İmza toplamak suretiyle il başkanını devirmeye pek de sıcak bakmayan Kocaoğlu ile de temas kuran komite, ‘Sizden destek istemiyoruz. Taraf olmayın yeter’ mesajı vermiş durumda. Yine de imza hareketinin en zayıf olduğu ilçenin Kocaoğlu’nun ilçesi Bornova olduğu kaydediliyor. Bayraklı, Karşıyaka, Konak, Karabağlar, Buca, Gaziemir gibi ilçelerde ise tuluma yakın sonuç bekleniyor.
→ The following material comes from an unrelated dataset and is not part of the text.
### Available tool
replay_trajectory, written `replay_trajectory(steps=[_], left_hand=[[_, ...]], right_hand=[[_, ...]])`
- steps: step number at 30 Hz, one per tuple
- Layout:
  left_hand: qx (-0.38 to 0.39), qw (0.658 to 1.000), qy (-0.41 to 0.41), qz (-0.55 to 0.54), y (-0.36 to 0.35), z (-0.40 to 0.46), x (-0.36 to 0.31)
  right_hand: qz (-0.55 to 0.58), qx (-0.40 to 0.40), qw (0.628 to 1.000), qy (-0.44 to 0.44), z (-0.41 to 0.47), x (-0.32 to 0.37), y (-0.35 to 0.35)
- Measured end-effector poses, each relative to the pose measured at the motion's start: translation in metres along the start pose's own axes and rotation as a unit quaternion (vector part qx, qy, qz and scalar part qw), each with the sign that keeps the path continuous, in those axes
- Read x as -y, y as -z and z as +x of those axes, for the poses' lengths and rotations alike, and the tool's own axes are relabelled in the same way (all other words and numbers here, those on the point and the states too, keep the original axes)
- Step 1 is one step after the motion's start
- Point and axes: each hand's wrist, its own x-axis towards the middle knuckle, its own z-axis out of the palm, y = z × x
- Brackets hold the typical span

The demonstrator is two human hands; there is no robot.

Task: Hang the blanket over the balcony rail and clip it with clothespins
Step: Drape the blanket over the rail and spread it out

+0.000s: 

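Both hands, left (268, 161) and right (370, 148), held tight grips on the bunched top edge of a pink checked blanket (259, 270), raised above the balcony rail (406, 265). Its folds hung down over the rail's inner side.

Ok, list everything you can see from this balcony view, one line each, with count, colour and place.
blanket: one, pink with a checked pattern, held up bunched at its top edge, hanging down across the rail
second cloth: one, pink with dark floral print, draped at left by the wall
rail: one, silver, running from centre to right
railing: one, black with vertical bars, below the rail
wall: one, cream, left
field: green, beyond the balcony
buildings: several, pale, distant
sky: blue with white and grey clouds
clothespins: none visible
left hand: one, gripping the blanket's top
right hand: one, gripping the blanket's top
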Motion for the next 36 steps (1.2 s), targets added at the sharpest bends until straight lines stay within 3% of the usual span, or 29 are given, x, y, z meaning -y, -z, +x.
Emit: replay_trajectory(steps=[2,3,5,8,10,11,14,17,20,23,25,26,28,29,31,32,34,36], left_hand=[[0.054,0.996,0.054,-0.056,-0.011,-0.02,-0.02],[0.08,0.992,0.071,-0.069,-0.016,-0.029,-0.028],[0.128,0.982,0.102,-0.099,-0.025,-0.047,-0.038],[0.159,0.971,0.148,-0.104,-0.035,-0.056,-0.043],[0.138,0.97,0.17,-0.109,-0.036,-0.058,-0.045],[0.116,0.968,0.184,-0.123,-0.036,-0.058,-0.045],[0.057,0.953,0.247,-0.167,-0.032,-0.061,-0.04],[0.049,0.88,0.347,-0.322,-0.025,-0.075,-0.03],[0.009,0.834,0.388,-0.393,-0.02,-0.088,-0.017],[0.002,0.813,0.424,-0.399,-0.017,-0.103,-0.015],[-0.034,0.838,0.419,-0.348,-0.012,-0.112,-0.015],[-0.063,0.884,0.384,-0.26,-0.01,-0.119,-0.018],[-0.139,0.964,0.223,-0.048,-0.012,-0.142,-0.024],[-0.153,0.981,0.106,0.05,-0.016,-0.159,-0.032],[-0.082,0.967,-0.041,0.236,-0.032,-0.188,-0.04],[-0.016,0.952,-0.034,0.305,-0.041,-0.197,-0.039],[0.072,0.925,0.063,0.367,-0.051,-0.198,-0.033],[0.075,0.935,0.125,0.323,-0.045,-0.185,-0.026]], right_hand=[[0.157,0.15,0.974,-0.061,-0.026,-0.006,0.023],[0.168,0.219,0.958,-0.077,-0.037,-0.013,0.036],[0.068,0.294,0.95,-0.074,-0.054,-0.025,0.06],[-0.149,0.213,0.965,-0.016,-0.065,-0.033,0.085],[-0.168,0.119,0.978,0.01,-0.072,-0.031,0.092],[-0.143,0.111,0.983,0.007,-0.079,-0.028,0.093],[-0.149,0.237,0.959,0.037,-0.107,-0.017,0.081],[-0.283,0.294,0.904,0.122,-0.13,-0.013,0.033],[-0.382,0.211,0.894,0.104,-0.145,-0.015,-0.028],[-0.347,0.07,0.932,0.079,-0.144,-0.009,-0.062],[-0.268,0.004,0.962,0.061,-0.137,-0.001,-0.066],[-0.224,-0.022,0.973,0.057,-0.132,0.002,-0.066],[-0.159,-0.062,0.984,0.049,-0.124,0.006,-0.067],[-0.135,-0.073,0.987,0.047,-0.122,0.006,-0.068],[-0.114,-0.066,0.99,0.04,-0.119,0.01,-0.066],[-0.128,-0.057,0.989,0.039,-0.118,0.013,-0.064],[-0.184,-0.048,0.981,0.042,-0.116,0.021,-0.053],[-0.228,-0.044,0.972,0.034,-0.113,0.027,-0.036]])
İl Başkanı Tacettin Bayır’ın Silivri’deki milletvekili Mustafa Balbay için imza topladığı dönemde il delegelerinin onun gitmesi için imza toplaması bu sürecin en manidar yönü… Durumun absürtlüğüne karşın, Bayır’ın bugüne kadar yaptığı hatalar da ortada. İmzacılar hareketinin saygı duyduğum en önemli yanı, İzmir’deki siyaset boşluğunu görmüş olmaları. CHP açısından İzmir özelinde hem örgüt hem de milletvekili sorunu var. Bir kaçını saymazsak milletvekillerinin dişe dokunur bir siyaset izlediğini söylemek mümkün değil. İzmir ve kent gündemiyle uzaktan yakından ilgisi olmayan, günü kurtaran basit ziyaret haberleriyle gündeme gelmeyen çalışan vekiller, her geçen 2014 hedefine bir adım daha yaklaşan AK Parti ile mücadele etmesi yakın gelecekte mümkün görünmüyor.
İl örgütü ve milletvekillerinin sergilediği etkisiz siyaset ise meydanı Binali Yıldırım ve arkadaşlarına bırakıyor.
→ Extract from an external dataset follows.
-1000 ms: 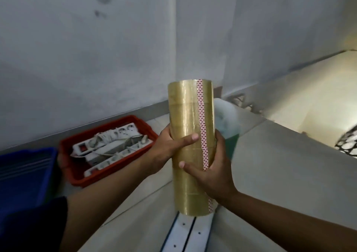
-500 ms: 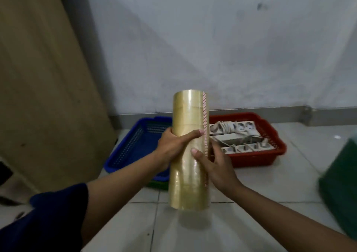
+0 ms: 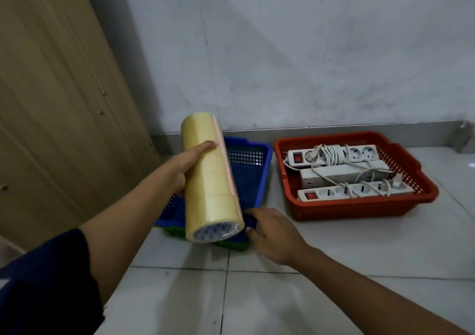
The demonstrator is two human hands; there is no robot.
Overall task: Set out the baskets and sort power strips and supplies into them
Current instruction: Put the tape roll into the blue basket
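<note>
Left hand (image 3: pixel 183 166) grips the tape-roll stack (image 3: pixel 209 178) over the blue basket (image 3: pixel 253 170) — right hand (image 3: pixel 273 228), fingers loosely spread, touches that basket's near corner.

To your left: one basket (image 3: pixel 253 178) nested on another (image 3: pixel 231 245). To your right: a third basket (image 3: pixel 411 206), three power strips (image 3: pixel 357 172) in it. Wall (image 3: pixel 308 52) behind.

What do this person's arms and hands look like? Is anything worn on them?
The left arm has a dark navy sleeve that ends near the elbow, leaving the forearm bare. The left hand and right hand are bare, with no gloves, rings or watch in view. No sleeve shows on the right forearm. Fingernails are short.
</note>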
Bakan Yıldırım, dün geldiği kentin hamiliğine soyunurken, CHP’nin ve MHP’nin vekilleri, mevcudu kabullenip, kaderlerine razı olmuş bir görüntü sergiliyor. Bakan Yıldırım, Egeli Sabah için Savaş Ay’a verdiği röportajda şöyle demiş… ‘Artık İzmir’deki siyaset maçı çift kale oynanıyor. Eskiden İzmir’de gündem yaratamazdık. Şimdi yaratıyoruz. Bu da maça denge getirdi’
Bakan Yıldırım aslında nazik, naif bir ifade kullanarak, rakibini kurtarmaya çalışmış.
Bana göre Yıldırım İzmir’deki maçı tek kale oynuyor.
Ve her geçen gün CHP kalesine bir gol daha atıyor. Hem il örgütü hem de milletvekilleri Yıldırım’ın usta vücut çalımlarını, akıllı paslarını, tam 90’a giden şutlarını izlemekle yetiniyor. Gelinen noktada savunma bile yapamayan bir mahalle takımı hüviyetine bürünen CHP’de, Kocaoğlu’nun defansif duruşu dikkat çekse de takım arkadaşlarından yardım alamayan Başkan’ın bu takımla maç kazanması olası görünmüyor. O nerenle önce parti hiyerarşisine göre bu takımın teknik direktörü kabul edilen ‘il başkanı’ sorunundan başlamak gerekiyor. Tabi ki Yıldırım’ın ifadesiyle ‘çift kale bir maç’ oynanmak isteniyorsa…
İşte imzacılar hareketinin dayandığı en önemli nokta da burası… Kılıçdaroğlu’nun çözmediği ya da çözemediği sorunu delege kendi iradesiyle çözmeye çalışıyor yani.